O. G. : Au niveau personnel et familial, cela fait maintenant 10 ans que j’ai commencé à avoir une alimentation plus saine (moins de plats cuisinés, plus de fruits et de légumes, du bio) et je ne mange presque plus de viande depuis 2 ans et demi, pour des raisons écologiques et également de souffrance animale.
J’ai beaucoup voyagé par le passé, mais à présent j’ai pratiquement arrêté de prendre l’avion.

Je pratique la méditation quotidiennement (inspiré par Mathieu Ricard et Christophe André). C’est une pratique laïque, de pleine conscience, qui a eu et a toujours des répercussions très positives dans ma vie.

Au fil du temps, il y a eu une dissonance de plus en plus forte entre mes convictions personnelles et mon travail.
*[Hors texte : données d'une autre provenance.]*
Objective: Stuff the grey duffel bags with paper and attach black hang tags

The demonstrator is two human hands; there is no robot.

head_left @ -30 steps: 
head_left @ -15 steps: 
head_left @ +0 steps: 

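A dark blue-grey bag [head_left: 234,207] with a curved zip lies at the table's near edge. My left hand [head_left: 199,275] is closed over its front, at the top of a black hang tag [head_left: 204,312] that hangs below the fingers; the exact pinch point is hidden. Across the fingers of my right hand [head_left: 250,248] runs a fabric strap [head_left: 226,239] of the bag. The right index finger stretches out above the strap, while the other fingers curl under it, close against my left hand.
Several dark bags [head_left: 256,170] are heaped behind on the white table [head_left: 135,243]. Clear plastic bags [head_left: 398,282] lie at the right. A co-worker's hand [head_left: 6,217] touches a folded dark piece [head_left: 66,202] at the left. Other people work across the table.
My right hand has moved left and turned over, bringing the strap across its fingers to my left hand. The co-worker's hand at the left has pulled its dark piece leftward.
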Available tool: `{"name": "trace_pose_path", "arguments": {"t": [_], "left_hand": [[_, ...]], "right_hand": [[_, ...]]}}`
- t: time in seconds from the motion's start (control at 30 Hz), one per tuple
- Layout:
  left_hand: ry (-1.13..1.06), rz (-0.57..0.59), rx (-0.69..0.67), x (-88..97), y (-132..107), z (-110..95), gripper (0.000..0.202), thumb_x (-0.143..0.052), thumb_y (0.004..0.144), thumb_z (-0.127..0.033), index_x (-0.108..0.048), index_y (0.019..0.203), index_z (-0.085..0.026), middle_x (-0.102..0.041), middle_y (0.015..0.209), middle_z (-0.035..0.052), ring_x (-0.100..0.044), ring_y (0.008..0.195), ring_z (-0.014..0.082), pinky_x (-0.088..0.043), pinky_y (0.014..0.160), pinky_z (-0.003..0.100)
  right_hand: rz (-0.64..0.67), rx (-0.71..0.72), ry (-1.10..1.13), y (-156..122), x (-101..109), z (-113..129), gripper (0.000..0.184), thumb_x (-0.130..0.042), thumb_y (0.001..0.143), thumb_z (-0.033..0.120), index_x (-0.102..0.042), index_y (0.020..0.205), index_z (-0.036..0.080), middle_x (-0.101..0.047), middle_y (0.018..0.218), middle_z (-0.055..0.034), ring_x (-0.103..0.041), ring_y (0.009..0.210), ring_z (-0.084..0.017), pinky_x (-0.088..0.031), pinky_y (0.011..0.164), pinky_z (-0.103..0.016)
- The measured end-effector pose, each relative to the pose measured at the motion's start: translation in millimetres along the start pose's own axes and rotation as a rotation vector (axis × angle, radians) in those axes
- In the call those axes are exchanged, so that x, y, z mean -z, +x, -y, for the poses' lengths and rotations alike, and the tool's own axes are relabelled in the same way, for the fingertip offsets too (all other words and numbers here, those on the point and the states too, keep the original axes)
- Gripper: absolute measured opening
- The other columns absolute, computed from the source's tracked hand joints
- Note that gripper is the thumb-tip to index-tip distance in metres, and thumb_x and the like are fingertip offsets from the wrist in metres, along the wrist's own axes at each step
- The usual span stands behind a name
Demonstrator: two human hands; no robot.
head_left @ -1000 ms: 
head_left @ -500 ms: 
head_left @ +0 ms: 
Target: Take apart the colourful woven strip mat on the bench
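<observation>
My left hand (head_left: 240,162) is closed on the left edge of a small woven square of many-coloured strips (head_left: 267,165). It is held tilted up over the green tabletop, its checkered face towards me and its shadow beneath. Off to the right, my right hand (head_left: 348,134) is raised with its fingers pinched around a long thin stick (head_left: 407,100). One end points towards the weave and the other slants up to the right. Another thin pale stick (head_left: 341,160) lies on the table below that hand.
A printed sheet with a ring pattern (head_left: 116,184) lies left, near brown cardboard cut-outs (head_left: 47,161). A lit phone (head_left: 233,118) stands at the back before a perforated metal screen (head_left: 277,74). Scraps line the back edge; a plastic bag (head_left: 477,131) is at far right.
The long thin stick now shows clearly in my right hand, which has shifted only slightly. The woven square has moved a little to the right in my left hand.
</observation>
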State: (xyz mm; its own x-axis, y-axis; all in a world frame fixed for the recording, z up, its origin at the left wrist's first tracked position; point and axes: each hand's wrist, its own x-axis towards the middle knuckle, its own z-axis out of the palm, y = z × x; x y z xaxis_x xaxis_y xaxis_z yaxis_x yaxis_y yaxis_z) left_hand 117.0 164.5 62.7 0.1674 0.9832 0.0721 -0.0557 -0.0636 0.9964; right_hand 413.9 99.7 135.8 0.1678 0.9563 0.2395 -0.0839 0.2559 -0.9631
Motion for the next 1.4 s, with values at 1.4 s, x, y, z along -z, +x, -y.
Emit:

Il y a 2 ans, j’ai assisté à une conférence (organisée par l’entreprise Philips où je travaillais) de Louis-Albert de Broglie propriétaire du château de la Bourdaisière près de Tours, il a mentionné la permaculture et le sol vivant, et la nécessité d’un retour à des exploitations agricoles plus petites et nécessitant moins d’intrants (engrais chimiques, énergie). J’ai eu un déclic.

J’ai fait un court passage à la micro-ferme de la Bourdaisière près de Tours puis j’ai suivi le cours certifié à la permaculture au Bec-Hellouin début 2015, et j’ai quitté mon entreprise en juillet 2015, après avoir négocié un accord avec mes managers.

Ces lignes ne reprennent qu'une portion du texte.